• [TASK TO CARRY OUT]:
Could you please repeat the data below word for word?

• [DATA EXCERPT]:
┌────────
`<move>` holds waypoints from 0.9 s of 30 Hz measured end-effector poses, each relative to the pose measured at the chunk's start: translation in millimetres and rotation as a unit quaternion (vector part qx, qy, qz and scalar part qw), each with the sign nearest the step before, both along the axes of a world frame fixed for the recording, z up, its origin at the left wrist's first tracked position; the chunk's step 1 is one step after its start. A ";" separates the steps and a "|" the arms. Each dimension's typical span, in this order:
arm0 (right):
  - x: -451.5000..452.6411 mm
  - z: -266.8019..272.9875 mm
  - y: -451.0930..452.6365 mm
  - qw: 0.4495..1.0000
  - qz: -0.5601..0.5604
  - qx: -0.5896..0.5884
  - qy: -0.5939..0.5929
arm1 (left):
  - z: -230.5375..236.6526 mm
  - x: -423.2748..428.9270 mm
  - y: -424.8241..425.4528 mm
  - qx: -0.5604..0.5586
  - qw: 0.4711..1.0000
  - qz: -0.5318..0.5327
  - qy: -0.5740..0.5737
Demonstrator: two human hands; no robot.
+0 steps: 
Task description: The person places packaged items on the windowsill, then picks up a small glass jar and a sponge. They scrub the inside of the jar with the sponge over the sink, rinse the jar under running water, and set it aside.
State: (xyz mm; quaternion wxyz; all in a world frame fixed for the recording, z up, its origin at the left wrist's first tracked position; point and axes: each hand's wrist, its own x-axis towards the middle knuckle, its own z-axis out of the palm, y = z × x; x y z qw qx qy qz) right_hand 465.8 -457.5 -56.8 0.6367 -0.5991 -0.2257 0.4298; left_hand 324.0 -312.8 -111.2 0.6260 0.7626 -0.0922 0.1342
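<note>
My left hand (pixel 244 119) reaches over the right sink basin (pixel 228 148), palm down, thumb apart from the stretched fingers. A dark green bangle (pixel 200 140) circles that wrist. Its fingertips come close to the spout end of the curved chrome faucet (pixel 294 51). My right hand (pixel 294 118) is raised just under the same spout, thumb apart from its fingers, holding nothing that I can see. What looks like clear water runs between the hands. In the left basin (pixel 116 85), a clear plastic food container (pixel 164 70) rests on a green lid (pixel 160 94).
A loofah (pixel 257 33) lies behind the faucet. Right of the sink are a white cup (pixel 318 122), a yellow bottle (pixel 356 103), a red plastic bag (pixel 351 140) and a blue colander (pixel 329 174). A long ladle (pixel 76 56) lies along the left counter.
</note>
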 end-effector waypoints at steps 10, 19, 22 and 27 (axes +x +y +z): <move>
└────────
• [ANSWER SPACE]:
`<move>` holds waypoints from 0.9 s of 30 Hz measured end-effector poses, each relative to the pose measured at the chunk's start: translation in millimetres and rotation as a unit quaternion (vector part qx, qy, qz and scalar part qw), each with the sign nearest the step before, both along the axes of a world frame fixed for the recording, z up, its origin at the left wrist's first tracked position; the chunk's step 1 is one step after its start. A ";" separates the steps and a "|" the arms. Each dimension's typical span, in this order:
arm0 (right):
  - x: -451.5000..452.6411 mm
  - z: -266.8019..272.9875 mm
  - y: -451.0930..452.6365 mm
  - qw: 0.4495..1.0000
  - qz: -0.5601..0.5604
  - qx: -0.5896..0.5884
  - qy: -0.5939..0.5929
arm1 (left):
  - z: -230.5375..236.6526 mm
  - x: -423.2748..428.9270 mm
  - y: -424.8241..425.4528 mm
  - qx: -0.5604..0.5586
  - qw: 0.4711..1.0000
  - qz: -0.5318..0.5327
  - qy: -0.5740..0.5737
Demonstrator: two human hands; no robot.
+0 steps: 
Task description: The person places packaged items on the windowsill, then picks up a small glass jar and a sponge. They scrub the inside of the jar with the sponge over the sink, rinse the jar under running water, and set it aside.
State: (xyz mm; quaternion wxyz; all in a world frame fixed for the recording, z up, its origin at the left wrist's first tracked position; point and axes: each hand's wrist, its own x-axis towards the middle knuckle, its own z-axis out of the palm, y = z × x; x y z qw qx qy qz) right_hand 465.8 -457.5 -56.8 0.6367 -0.5991 -0.2257 0.4298; left_hand 324.0 -312.8 -111.2 0.6260 0.7626 -0.0922 0.1342
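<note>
My left hand (pixel 244 119) reaches over the right sink basin (pixel 228 148), palm down, thumb apart from the stretched fingers. A dark green bangle (pixel 200 140) circles that wrist. Its fingertips come close to the spout end of the curved chrome faucet (pixel 294 51). My right hand (pixel 294 118) is raised just under the same spout, thumb apart from its fingers, holding nothing that I can see. What looks like clear water runs between the hands. In the left basin (pixel 116 85), a clear plastic food container (pixel 164 70) rests on a green lid (pixel 160 94).
A loofah (pixel 257 33) lies behind the faucet. Right of the sink are a white cup (pixel 318 122), a yellow bottle (pixel 356 103), a red plastic bag (pixel 351 140) and a blue colander (pixel 329 174). A long ladle (pixel 76 56) lies along the left counter.
</note>
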 end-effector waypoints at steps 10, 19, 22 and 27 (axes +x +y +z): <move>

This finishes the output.